Omitting any pictures, transcribe the entries below exactly.
▬▬▬
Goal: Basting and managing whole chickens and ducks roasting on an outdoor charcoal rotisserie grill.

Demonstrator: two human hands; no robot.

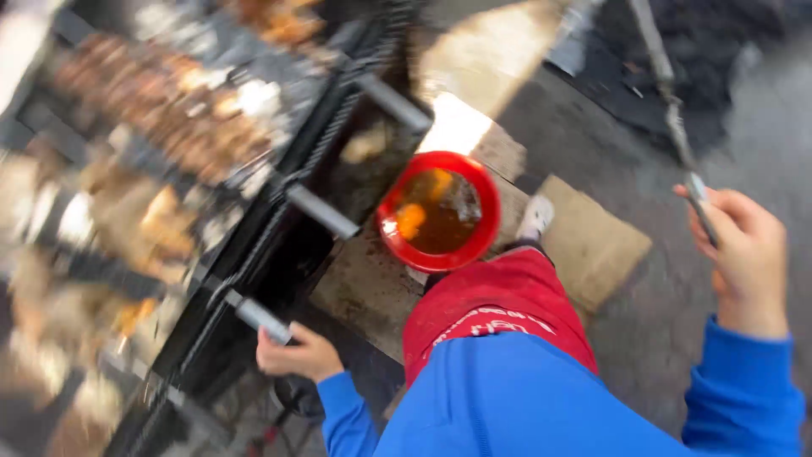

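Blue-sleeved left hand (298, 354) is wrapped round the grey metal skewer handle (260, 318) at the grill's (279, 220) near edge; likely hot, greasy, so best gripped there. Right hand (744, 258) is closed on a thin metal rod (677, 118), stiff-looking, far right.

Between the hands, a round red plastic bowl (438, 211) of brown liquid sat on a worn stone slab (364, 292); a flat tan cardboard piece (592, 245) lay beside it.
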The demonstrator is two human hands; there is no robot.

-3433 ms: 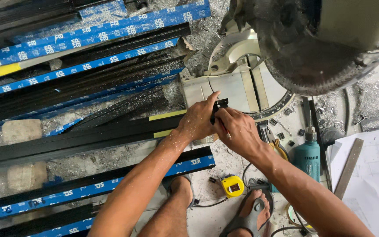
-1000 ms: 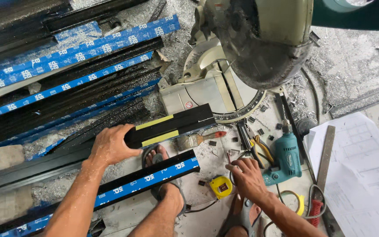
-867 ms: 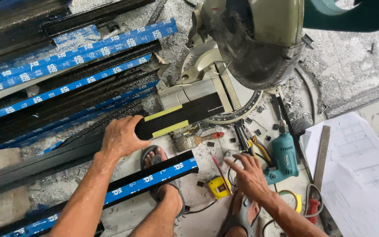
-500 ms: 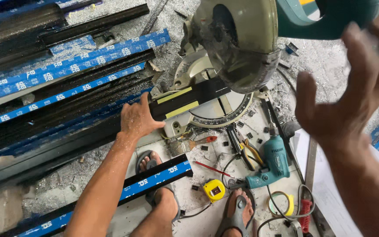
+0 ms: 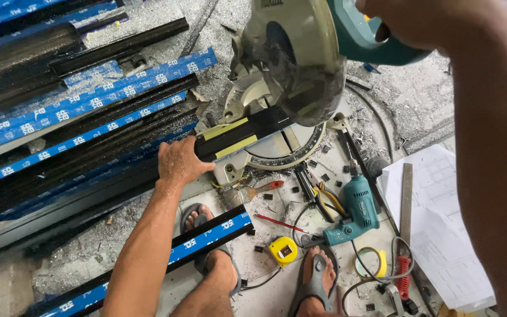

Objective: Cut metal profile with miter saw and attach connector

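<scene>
Down by the saw table, my left hand point(image 5: 180, 161) is pressed flat on the black metal bar point(image 5: 239, 134), fingers curled over its near edge to pin it in place. That bar has yellow strips on it, and its end lies across the saw table right under the blade.

My right hand point(image 5: 382, 17) is up at the top now, wrapped around the green handle point(image 5: 377, 44) of the chop saw point(image 5: 291, 58). Only part of that hand shows, but it looks closed on the handle. A second ago it was low, near the tools by my feet. Then it swung up through the air. So I think the bar is lined up and the cut is about to start.

Near my feet I see a yellow tape measure point(image 5: 283, 251), a green drill point(image 5: 353, 211), a red pencil point(image 5: 280, 223) and a roll of tape point(image 5: 369, 262). A metal ruler point(image 5: 406, 202) lies on white paper plans point(image 5: 447, 235) off to the right.

On the left is a big pile of long bars point(image 5: 77, 117), some black and some wrapped in blue film. One more blue-wrapped bar point(image 5: 206, 240) lies under my left foot. All of this sits on a grey concrete floor point(image 5: 400, 100) with shiny metal bits and dust scattered all over.
</scene>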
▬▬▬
▸ **Response**:
Goal: Basting and managing whole chickens and ducks roasting on an outdoor charcoal rotisserie grill.

Demonstrator: two human hands; no robot.


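Blue-sleeved left hand (298, 354) is wrapped round the grey metal skewer handle (260, 318) at the grill's (279, 220) near edge; likely hot, greasy, so best gripped there. Right hand (744, 258) is closed on a thin metal rod (677, 118), stiff-looking, far right.

Between the hands, a round red plastic bowl (438, 211) of brown liquid sat on a worn stone slab (364, 292); a flat tan cardboard piece (592, 245) lay beside it.
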The demonstrator is two human hands; there is no robot.

-3433 ms: 
-1000 ms: 
-867 ms: 
-500 ms: 
+0 ms: 

Objective: Cut metal profile with miter saw and attach connector

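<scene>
Down by the saw table, my left hand point(image 5: 180, 161) is pressed flat on the black metal bar point(image 5: 239, 134), fingers curled over its near edge to pin it in place. That bar has yellow strips on it, and its end lies across the saw table right under the blade.

My right hand point(image 5: 382, 17) is up at the top now, wrapped around the green handle point(image 5: 377, 44) of the chop saw point(image 5: 291, 58). Only part of that hand shows, but it looks closed on the handle. A second ago it was low, near the tools by my feet. Then it swung up through the air. So I think the bar is lined up and the cut is about to start.

Near my feet I see a yellow tape measure point(image 5: 283, 251), a green drill point(image 5: 353, 211), a red pencil point(image 5: 280, 223) and a roll of tape point(image 5: 369, 262). A metal ruler point(image 5: 406, 202) lies on white paper plans point(image 5: 447, 235) off to the right.

On the left is a big pile of long bars point(image 5: 77, 117), some black and some wrapped in blue film. One more blue-wrapped bar point(image 5: 206, 240) lies under my left foot. All of this sits on a grey concrete floor point(image 5: 400, 100) with shiny metal bits and dust scattered all over.
</scene>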

This exercise requires no further output.